__Work order__
The answer consists solely of the listing's lines from the first through the line containing "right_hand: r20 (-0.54", each reproduced exactly.

__Entries supplied__
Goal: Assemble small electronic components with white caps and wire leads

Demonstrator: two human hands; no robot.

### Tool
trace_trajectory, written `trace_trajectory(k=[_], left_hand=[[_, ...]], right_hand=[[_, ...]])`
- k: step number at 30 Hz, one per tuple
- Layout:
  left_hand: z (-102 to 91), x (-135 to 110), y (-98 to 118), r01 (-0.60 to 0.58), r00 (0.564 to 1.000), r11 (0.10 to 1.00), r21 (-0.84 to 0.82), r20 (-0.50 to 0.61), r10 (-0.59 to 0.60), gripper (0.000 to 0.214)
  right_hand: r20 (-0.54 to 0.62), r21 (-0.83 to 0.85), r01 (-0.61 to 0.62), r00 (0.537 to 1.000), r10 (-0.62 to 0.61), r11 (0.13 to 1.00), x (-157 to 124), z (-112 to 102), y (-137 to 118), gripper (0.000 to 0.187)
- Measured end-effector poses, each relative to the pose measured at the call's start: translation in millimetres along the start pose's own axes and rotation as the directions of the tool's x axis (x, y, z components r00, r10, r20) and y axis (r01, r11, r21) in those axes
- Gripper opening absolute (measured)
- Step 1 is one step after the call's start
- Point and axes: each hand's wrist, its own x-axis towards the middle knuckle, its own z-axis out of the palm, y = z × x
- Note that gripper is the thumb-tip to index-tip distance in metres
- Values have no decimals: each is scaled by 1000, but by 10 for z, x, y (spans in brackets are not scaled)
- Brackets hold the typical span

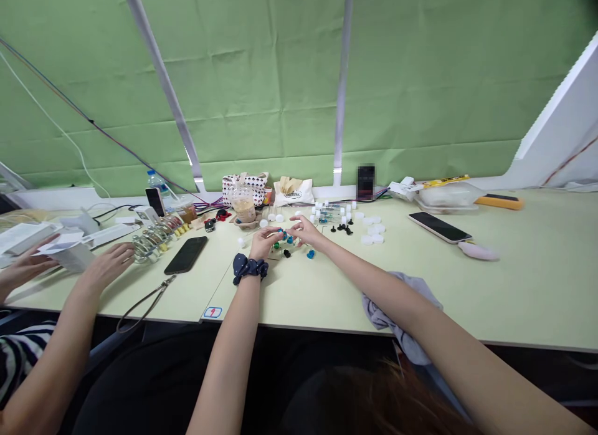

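My left hand (264,241) and my right hand (306,230) meet over the pale green table (514,285), fingers pinched on a small teal and white piece (283,235) held between them. A dark blue scrunchie (249,267) sits on my left wrist. Small teal caps (310,253) and black parts (286,253) lie just beneath the hands. Beyond them stand small clear vials (327,212), black droppers (344,227) and white caps (374,230).
A co-worker's hands (107,263) rest at the left near a white box (70,251) and a black phone (186,255). Another phone (439,227) lies right. A grey cloth (397,310) sits under my right arm. An iced drink (243,204) and bags stand at the back.
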Motion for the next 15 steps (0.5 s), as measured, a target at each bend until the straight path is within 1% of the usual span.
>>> trace_trajectory(k=[2,4,5,6,8,10,13,15], left_hand=[[-2,2,-3,4,1000,1000,-2,15,-4,39],[-7,3,-5,0,999,1000,-2,34,0,39],[-10,3,-6,-2,999,1000,0,35,2,39],[-12,3,-6,-3,1000,1000,2,30,3,39],[-15,2,-5,-1,1000,1000,5,17,0,39],[-13,2,-6,0,1000,1000,4,25,0,39],[-9,2,-12,-11,999,1000,-1,39,11,40],[-9,3,-14,-9,1000,1000,-2,29,9,40]], right_hand=[[32,4,-6,999,6,1000,2,1,-1,40],[55,-3,-59,997,59,998,4,5,2,33],[51,-10,-72,996,72,997,5,8,5,33],[42,-18,-61,997,62,998,7,10,10,34],[32,-28,0,999,1,1000,13,14,27,38],[49,-29,39,998,-38,999,24,15,48,38],[56,-45,1,998,2,999,39,14,68,29],[21,-66,4,1000,-3,998,38,13,66,31]])
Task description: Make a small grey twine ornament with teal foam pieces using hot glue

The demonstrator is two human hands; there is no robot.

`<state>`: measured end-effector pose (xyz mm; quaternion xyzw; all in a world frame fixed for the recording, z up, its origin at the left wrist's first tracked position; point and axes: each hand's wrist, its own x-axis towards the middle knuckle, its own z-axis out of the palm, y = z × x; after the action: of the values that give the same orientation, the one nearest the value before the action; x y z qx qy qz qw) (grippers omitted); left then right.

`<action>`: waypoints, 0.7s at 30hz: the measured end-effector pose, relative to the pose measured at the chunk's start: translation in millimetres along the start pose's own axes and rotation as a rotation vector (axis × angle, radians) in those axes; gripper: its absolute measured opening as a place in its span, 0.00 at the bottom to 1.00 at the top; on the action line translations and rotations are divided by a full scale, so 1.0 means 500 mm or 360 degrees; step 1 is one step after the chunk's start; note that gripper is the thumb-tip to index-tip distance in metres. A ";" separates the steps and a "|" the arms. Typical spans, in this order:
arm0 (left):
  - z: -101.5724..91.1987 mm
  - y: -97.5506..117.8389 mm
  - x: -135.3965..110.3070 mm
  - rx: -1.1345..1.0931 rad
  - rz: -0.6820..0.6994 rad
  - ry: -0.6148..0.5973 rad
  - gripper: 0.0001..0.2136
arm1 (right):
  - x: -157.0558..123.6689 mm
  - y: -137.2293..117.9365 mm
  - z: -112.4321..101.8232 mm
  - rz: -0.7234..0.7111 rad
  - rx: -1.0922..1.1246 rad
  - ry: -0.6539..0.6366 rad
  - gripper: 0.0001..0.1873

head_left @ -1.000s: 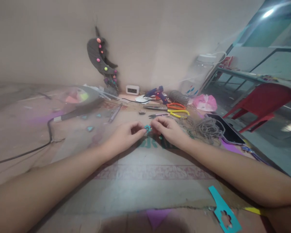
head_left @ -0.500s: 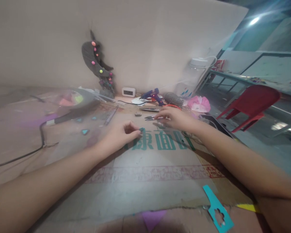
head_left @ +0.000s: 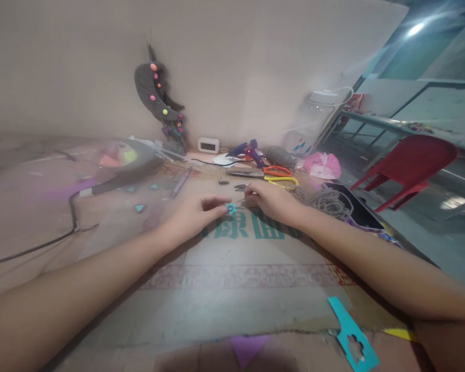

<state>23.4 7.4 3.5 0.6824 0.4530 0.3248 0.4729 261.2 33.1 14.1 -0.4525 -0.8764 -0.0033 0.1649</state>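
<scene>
My left hand (head_left: pixel 196 214) pinches a small teal paper flower (head_left: pixel 231 208) between thumb and fingertips, just above the printed cardboard (head_left: pixel 232 305). Close on its right, my right hand (head_left: pixel 275 204) is closed, with a thin grey thing at its fingertips pointing towards the flower; what that is I cannot make out. Small dark-bladed snips (head_left: pixel 240 187) lie right behind my right fingers, their handles hidden. Farther back rest scissors (head_left: pixel 248 174) with orange and yellow handles. A grey pebble-like piece (head_left: pixel 223 181) sits beyond the flower.
Grey yarn (head_left: pixel 333 204) and a dark tablet-like slab (head_left: pixel 356 209) lie beside my right forearm. Behind stand a glue gun (head_left: pixel 248 150), a white clock (head_left: pixel 208 145) and a clear jug (head_left: pixel 310 121). Nearer me is a teal card with a flower cut-out (head_left: pixel 344 325). A black cable (head_left: pixel 72 212) runs left.
My right hand has come away from the snips and scissors, down towards my left hand. The teal flower has turned and now shows its face. The view has shifted slightly.
</scene>
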 end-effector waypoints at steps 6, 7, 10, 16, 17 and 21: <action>0.001 -0.008 0.002 -0.0015 0.0008 -0.0003 0.11 | -0.004 -0.016 -0.029 -0.0192 0.0146 0.0118 0.13; 0.001 -0.009 0.001 -0.0027 0.0022 0.0000 0.11 | -0.003 -0.012 -0.036 -0.0137 0.0148 0.0186 0.15; 0.001 -0.012 0.002 -0.0052 0.0033 0.0001 0.12 | 0.002 0.008 -0.058 0.0113 0.0159 0.0394 0.16; 0.001 -0.010 0.002 -0.0010 0.0065 0.0001 0.12 | 0.020 0.076 -0.076 0.0403 0.0220 0.0391 0.14; 0.001 -0.007 0.002 -0.0007 0.0054 0.0003 0.12 | 0.026 0.090 -0.075 0.0452 0.0220 0.0375 0.14; 0.003 -0.001 -0.001 -0.0007 0.0012 0.0012 0.13 | 0.076 0.145 -0.077 0.0764 0.0193 0.0302 0.18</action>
<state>24.3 6.6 2.8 0.6819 0.4513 0.3302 0.4715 309.5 100.1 51.1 -0.6344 -0.7232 0.0460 0.2691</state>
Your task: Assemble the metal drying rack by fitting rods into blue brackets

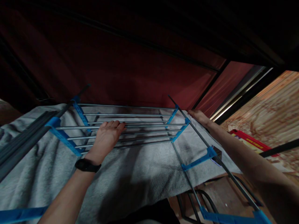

__Exercise result__
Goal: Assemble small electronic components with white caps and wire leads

Demonstrator: two human hands; no robot.

### Tool
trace_trajectory, written `trace_trajectory(k=[_], left_hand=[[_, ...]], right_hand=[[_, ...]])`
- k: step number at 30 Hz, one per tuple
- Layout:
  left_hand: z (-102 to 91), x (-135 to 110), y (-98 to 118), r01 (-0.60 to 0.58), r00 (0.564 to 1.000), r11 (0.10 to 1.00), r21 (-0.84 to 0.82), r20 (-0.50 to 0.61), r10 (-0.59 to 0.60), gripper (0.000 to 0.214)
  right_hand: r20 (-0.54 to 0.62), r21 (-0.83 to 0.85), r01 (-0.61 to 0.62), r00 (0.537 to 1.000), r10 (-0.62 to 0.61), r11 (0.13 to 1.00), x (-157 to 124), z (-112 to 102), y (-137 to 118), gripper (0.000 to 0.187)

Work on this exercise is now finished.